THURSDAY, Aug. 13, 2020 -- Accelerated approval has been granted to Viltepso (viltolarsen) injection for treatment of patients with Duchenne muscular dystrophy (DMD) and a mutation of the DMD gene amenable to exon 53 skipping, the U.S. Food and Drug Administration announced Wednesday.
About 8 percent of DMD patients have a mutation amenable to exon 53 skipping, the FDA notes. Viltepso is administered by a health care professional at a dose of 80 mg/kg in 60-minute weekly intravenous infusions at home, a hospital, or a treatment center.
MONDAY, Aug. 10, 2020 -- The opioid Olinvyk (oliceridine) was granted approval for the management of moderate-to-severe acute pain in controlled settings, the U.S. Food and Drug Administration announced Friday.
Olinvyk is indicated for short-term intravenous use in adults with pain that is severe enough to require an intravenous opioid and who are inadequately treated with other alternatives. The drug is approved only for use in hospitals or other controlled settings and is not for at-home use. The maximum recommended daily dose is 27 mg.
MONDAY, July 27, 2020 -- Tecartus (brexucabtagene autoleucel) received approval for the treatment of mantle cell lymphoma (MCL) in patients who have not responded to other treatment types or relapsed following treatment, the U.S. Food and Drug Administration announced Friday.
Tecartus is a chimeric antigen receptor (CAR) T cell therapy and the first cell-based gene therapy approved for the treatment of MCL. Each dose of the drug is customized based on a patient's immune system.
WEDNESDAY, July 8, 2020 -- The U.S. Food and Drug Administration has approved Inqovi (decitabine and cedazuridine) tablets, an oral outpatient treatment option for patients with myelodysplastic syndromes and chronic myelomonocytic leukemia, the agency announced Tuesday.
Inqovi provides another option for patients who previously needed intravenous therapy and will reduce the need for them to frequently visit health care facilities. The tablet is taken once daily for five consecutive days in a 28-day cycle.
TUESDAY, July 7, 2020 -- A new type of antiretroviral medication, Rukobia (fostemsavir), has been approved for people with HIV who have not had success with other therapies, the U.S. Food and Drug Administration announced Thursday.
Rukobia, 600 mg extended-release tablets that are taken twice daily, is part of a new class of antiretroviral treatments for those with multidrug-resistant HIV due to resistance, intolerance, or safety considerations.
SUNDAY, June 14, 2020 -- Uplizna (inebilizumab-cdon) injection is now approved to treat neuromyelitis optica spectrum disorder (NMOSD) in patients who are anti-aquaporin-4 (AQP4) antibody positive, the U.S. Food and Drug Administration announced Thursday.
Uplizna, approved for intravenous use, is the second treatment for NMOSD approved within the past year. There are an estimated 4,000 to 8,000 patients with NMOSD in the United States, the agency noted.

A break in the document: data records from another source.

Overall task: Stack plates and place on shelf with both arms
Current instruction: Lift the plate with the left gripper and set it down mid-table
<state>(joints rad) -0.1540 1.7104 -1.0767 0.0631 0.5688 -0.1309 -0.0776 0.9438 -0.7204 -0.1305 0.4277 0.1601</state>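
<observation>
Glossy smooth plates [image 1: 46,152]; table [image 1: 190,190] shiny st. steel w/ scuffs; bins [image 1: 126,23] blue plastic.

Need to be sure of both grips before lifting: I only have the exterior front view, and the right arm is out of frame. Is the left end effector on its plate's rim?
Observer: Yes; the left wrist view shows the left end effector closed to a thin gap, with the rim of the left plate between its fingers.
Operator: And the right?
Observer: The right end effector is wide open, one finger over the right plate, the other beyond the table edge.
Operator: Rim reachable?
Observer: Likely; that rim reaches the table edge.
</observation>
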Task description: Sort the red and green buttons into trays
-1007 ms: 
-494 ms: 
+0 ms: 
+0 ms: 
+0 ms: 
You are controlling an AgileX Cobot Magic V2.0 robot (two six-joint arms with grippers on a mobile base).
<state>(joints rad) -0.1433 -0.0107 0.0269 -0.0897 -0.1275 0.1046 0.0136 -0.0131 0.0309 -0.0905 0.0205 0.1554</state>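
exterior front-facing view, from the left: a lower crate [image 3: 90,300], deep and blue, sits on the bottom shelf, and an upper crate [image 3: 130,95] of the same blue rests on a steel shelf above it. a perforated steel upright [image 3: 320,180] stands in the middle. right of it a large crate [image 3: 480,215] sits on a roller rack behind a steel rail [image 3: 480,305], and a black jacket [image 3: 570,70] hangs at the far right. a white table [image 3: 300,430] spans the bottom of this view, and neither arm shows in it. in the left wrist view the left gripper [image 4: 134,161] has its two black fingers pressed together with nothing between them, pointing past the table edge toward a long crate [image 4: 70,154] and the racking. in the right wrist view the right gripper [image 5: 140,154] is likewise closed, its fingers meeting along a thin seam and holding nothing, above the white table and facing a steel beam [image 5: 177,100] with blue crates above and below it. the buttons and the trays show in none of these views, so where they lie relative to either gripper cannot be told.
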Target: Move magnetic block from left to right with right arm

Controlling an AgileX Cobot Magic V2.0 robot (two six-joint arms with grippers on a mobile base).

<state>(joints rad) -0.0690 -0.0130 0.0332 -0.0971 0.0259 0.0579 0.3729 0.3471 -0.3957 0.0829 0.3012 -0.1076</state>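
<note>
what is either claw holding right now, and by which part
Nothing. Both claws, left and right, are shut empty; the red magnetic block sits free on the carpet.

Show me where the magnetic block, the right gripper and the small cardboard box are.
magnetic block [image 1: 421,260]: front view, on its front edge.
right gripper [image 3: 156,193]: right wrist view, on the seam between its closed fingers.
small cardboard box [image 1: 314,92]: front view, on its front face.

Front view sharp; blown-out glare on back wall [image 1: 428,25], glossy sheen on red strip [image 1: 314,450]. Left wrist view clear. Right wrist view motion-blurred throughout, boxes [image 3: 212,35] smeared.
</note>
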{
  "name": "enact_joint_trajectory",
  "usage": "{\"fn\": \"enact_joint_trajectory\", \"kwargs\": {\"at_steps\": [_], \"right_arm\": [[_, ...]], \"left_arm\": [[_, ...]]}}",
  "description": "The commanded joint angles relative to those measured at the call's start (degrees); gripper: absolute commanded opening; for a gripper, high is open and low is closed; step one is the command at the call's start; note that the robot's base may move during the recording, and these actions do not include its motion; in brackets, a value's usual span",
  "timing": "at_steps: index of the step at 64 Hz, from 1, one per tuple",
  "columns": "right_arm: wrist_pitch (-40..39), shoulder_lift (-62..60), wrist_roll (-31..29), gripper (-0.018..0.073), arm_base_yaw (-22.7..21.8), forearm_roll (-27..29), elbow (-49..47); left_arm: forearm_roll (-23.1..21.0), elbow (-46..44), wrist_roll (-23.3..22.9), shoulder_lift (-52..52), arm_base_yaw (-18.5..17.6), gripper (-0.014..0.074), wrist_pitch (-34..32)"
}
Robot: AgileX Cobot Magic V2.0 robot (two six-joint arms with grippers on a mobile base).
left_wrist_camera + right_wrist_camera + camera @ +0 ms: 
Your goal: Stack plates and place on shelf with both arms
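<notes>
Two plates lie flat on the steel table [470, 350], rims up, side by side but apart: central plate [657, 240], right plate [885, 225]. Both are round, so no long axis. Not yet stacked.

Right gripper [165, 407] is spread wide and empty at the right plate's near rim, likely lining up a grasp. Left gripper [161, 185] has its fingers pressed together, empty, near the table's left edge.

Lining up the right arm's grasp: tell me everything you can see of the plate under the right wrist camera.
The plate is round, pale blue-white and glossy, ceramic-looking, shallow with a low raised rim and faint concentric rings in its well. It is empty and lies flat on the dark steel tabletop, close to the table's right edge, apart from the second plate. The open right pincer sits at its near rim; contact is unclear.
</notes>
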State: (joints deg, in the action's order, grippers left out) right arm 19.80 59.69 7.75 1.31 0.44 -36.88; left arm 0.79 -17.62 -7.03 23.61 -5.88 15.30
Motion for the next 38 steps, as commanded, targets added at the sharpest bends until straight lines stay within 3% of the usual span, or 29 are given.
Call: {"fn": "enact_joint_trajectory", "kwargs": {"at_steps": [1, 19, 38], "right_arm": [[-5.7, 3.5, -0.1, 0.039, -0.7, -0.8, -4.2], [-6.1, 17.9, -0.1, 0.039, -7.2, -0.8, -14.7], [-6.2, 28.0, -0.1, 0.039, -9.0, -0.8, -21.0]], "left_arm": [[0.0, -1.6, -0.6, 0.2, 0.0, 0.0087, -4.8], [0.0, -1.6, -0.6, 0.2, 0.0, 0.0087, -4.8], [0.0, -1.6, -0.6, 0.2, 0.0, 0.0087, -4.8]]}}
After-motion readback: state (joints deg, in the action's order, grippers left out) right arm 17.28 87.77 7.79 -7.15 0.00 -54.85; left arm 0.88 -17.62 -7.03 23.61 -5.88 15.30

MONDAY, June 1, 2020 -- Tauvid (flortaucipir F18), a radioactive diagnostic agent, was approved to image tau pathology in patients with cognitive impairment being evaluated for Alzheimer disease, the U.S. Food and Drug Administration announced Thursday.
The drug is indicated for positron emission tomography (PET) imaging to estimate the density and distribution of aggregated tau neurofibrillary tangles (NFTs). Tauvid is delivered via intravenous injection and binds to brain sites associated with the tau protein, which can be identified through PET scan imaging.
WEDNESDAY, May 27, 2020 -- VESIcare LS (solifenacin succinate) oral suspension is now approved to treat neurogenic detrusor overactivity (NDO) in children 2 years and older, the U.S. Food and Drug Administration announced Tuesday.
VESIcare (solifenacin succinate) tablets were approved in 2004 to treat overactive bladder in patients 18 years and older. VESIcare LS is the first FDA-approved treatment for NDO in patients as young as 2 years and requires only once-daily dosing as opposed to the current standard treatment, which requires dosing up to three times a day, according to Christine P. Nguyen, M.D., acting director of the FDA Division of Urology, Obstetrics and Gynecology in the Office of Rare Diseases, Pediatrics, Urologic and Reproductive Medicine in the Center for Drug Evaluation and Research.
WEDNESDAY, May 27, 2020 -- Intravenous (IV) artesunate received approval from the U.S. Food and Drug Administration to treat adults and children with severe malaria, the agency announced Tuesday.
This approval marks the first for severe malaria since the marketing of quinine was discontinued in early 2019. Before the current approval, U.S. patients with severe malaria and those with uncomplicated malaria who were not able to take oral medications were treated with IV artesunate under an investigational new drug protocol through the FDA Expanded Access program.